Salah satu yang menjadi alasan kuat Alice untuk memakai abaya hari ini. Yah, lagi dan lagi Alice harus memakai abaya kaftan, kali ini berwarna hijau olive lembut.
Walau begitu, Alice masih membuat surai lurusnya bergelombang. Karena, rambutnya terlihat lebih indah setelah di keriting tipis.
Fachry hanya berkemeja putih, celana hitam, sepatu yang juga hitam.
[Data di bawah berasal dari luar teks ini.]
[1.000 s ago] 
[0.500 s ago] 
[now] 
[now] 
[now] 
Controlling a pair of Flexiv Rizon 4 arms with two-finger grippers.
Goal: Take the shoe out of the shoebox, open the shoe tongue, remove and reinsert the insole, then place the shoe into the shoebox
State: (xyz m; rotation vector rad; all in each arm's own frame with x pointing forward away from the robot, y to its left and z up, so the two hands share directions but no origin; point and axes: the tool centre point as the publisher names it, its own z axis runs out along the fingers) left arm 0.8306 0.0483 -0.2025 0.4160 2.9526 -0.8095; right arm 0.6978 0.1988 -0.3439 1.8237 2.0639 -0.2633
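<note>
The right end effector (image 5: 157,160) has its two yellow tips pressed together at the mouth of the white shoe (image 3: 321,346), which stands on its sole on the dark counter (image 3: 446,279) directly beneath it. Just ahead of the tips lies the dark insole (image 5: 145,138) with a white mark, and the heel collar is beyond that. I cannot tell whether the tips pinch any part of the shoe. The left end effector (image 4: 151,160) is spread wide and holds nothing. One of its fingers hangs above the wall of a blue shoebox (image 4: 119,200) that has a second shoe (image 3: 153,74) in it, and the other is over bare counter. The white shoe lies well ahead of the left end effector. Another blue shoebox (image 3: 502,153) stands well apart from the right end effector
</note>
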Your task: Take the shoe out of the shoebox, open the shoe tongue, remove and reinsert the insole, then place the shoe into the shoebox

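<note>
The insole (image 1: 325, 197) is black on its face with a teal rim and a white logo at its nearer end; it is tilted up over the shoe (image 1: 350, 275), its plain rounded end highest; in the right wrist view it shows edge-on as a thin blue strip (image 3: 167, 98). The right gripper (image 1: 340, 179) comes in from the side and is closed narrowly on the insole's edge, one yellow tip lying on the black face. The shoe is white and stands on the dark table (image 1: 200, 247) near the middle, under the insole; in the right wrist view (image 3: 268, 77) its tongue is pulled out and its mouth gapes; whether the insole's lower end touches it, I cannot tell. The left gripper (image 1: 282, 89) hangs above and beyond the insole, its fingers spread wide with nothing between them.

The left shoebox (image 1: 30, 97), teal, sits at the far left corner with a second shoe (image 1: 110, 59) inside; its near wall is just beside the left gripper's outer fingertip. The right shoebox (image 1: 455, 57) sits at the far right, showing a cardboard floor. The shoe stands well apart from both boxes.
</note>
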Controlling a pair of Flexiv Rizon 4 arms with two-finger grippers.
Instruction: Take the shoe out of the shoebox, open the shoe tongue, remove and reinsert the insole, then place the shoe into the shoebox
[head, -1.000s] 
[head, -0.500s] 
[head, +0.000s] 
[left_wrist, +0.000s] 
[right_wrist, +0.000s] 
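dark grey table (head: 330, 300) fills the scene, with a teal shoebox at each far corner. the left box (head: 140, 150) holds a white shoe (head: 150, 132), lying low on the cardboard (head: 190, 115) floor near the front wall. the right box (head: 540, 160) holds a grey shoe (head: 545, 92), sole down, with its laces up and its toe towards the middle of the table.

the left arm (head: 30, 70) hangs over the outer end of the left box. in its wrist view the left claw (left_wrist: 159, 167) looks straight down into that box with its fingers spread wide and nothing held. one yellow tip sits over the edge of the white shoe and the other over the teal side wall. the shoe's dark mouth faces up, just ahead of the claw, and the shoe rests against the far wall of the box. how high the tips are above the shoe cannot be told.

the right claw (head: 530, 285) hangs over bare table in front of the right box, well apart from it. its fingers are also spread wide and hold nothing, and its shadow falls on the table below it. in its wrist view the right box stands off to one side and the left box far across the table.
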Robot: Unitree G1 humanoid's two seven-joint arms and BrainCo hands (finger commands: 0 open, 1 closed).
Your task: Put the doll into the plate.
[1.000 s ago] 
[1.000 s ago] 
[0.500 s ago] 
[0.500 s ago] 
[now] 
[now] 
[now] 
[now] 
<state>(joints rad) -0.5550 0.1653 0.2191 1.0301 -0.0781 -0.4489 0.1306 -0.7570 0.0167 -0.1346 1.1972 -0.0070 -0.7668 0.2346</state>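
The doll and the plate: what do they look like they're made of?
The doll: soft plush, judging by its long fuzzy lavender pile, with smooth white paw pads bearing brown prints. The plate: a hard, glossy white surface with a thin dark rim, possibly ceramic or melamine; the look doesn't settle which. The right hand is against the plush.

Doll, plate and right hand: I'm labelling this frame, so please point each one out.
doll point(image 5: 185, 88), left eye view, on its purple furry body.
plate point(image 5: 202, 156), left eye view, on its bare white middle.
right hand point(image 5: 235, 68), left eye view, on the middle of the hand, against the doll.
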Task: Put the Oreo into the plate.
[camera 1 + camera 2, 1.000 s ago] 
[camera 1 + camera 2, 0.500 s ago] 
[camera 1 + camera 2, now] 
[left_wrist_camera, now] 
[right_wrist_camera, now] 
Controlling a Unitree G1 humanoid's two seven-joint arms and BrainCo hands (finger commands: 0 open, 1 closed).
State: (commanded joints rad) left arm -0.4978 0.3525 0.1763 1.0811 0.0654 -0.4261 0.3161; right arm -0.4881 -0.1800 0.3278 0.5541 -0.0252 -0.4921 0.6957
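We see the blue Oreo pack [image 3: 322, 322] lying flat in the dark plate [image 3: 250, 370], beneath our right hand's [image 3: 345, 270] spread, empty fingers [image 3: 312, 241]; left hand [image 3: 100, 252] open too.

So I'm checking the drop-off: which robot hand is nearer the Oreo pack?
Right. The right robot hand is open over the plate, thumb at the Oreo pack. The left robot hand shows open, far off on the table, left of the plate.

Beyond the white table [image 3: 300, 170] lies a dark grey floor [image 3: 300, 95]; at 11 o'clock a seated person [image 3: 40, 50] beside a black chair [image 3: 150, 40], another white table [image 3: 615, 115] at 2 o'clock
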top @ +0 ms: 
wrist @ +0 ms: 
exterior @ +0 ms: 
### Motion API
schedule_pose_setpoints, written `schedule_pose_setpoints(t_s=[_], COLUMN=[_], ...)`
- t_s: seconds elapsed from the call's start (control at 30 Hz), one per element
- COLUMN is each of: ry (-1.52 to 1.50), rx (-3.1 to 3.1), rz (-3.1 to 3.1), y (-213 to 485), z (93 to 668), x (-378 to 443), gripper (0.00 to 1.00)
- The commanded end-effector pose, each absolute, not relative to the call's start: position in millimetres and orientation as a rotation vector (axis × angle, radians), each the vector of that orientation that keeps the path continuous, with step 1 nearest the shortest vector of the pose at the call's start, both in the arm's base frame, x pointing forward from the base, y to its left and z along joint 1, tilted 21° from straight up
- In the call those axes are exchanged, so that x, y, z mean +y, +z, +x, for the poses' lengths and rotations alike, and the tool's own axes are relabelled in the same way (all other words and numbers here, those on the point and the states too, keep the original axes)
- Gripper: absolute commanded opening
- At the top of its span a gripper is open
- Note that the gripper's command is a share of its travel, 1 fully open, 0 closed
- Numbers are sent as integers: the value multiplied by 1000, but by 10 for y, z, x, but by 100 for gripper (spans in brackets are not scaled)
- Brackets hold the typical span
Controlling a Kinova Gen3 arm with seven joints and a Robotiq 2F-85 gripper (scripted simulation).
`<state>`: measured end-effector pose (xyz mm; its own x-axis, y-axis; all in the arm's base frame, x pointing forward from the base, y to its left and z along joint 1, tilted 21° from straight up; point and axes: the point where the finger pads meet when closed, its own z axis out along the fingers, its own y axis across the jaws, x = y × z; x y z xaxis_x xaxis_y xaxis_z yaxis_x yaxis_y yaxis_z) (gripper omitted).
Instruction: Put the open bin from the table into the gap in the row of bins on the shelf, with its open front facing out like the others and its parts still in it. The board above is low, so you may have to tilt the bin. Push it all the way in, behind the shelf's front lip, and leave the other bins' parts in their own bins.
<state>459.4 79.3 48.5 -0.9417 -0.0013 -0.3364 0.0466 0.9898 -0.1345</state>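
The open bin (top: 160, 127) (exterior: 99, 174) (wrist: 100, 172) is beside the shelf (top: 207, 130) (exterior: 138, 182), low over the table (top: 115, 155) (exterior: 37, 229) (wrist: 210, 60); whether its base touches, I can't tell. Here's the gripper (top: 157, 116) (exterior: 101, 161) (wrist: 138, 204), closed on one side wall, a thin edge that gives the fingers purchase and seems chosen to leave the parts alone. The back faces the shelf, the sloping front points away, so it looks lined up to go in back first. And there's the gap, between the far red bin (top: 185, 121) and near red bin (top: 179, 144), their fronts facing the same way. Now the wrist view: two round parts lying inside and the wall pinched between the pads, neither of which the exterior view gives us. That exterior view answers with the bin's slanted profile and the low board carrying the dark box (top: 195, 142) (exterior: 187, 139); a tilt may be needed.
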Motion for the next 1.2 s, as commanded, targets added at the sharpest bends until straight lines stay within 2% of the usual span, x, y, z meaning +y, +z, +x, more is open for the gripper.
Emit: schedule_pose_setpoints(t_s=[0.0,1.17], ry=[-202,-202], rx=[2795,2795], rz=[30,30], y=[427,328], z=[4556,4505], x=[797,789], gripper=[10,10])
Pria tinggi bidang itu cukup pantas jika dikatakan tampan untuk ukuran wajah lokal.
Sudah hampir sampai kampus, dan keduanya duduk bersisian di jok mobil, Fachry menyetir dan Alice ratunya. Ratu yang sedari tadi diam merasai sesuatu yang sedikit bengkak.
"Gimana itunya?" Fachry memastikan karena sungguh tidak elok raut yang terpampang di wajah cantik Alice.
"Lumayan." Alice sudah bilang sudah, tidak mau lagi digempur. Tapi Fachry selalu bilang sekali lagi saja, walau ujungnya berkali-kali.
"Maaf." Candu, tubuh gadis itu seperti bermagnet baginya.